Table of Contents
International Journal of Proteomics
Volume 2012, Article ID 515372, 8 pages
Research Article

Functional Proteomic Profiling of Phosphodiesterases Using SeraFILE Separations Platform

ProFACT Proteomics Inc., 1 Deer Park Drive, Suite M, Monmouth Junction, NJ 08852, USA

Received 21 March 2012; Revised 29 June 2012; Accepted 2 July 2012

Academic Editor: Winston Patrick Kuo

Copyright © 2012 Amita R. Oka et al. This is an open access article distributed under the Creative Commons Attribution License, which permits unrestricted use, distribution, and reproduction in any medium, provided the original work is properly cited.

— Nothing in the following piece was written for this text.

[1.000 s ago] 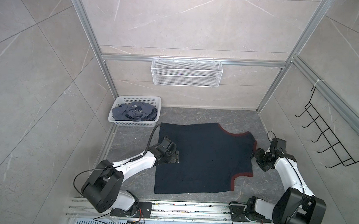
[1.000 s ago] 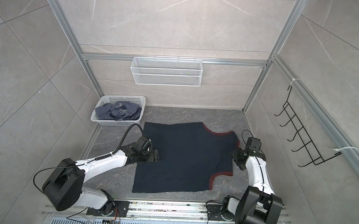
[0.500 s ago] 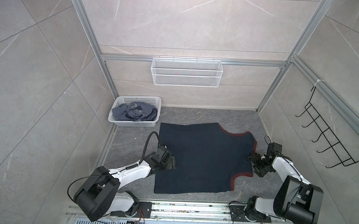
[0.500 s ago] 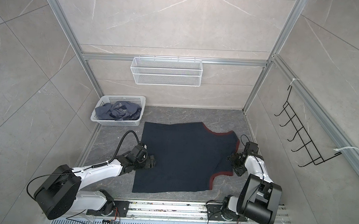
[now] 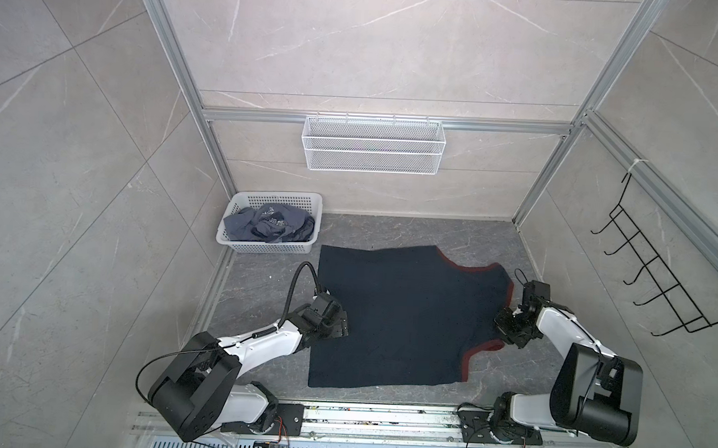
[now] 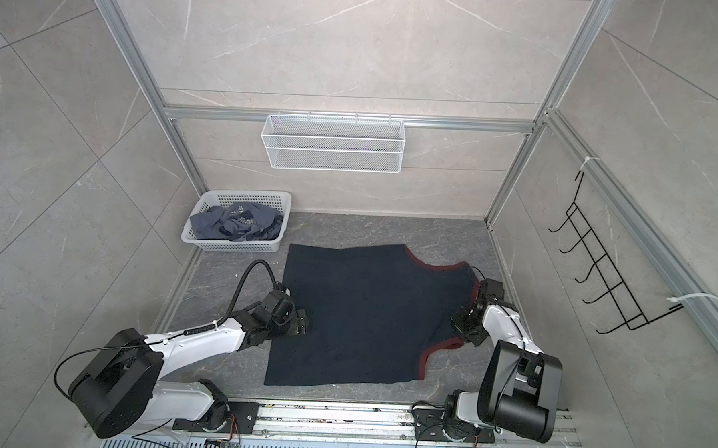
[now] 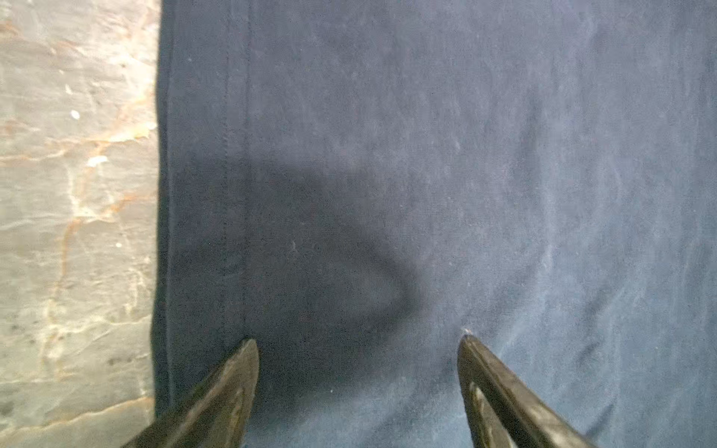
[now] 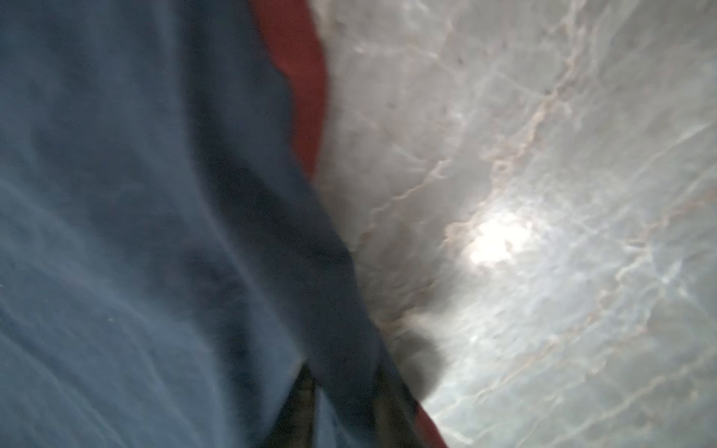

Functional proteomic profiling can help identify targets for disease diagnosis and therapy. Available methods are limited by the inability to profile many functional properties measured by enzymes kinetics. The functional proteomic profiling approach proposed here seeks to overcome such limitations. It begins with surface-based proteome separations of tissue/cell-line extracts, using SeraFILE, a proprietary protein separations platform. Enzyme kinetic properties of resulting subproteomes are then characterized, and the data integrated into proteomic profiles. As a model, SeraFILE-derived subproteomes of cyclic nucleotide-hydrolyzing phosphodiesterases (PDEs) from bovine brain homogenate (BBH) and rat brain homogenate (RBH) were characterized for cAMP hydrolysis activity in the presence (challenge condition) and absence of cGMP. Functional profiles of RBH and BBH were compiled from the enzyme activity response to the challenge condition in each of the respective subproteomes. Intersample analysis showed that comparable profiles differed in only a few data points, and that distinctive subproteomes can be generated from comparable tissue samples from different animals. These results demonstrate that the proposed methods provide a means to simplify intersample differences, and to localize proteins attributable to sample-specific responses. It can be potentially applied for disease and nondisease sample comparison in biomarker discovery and drug discovery profiling.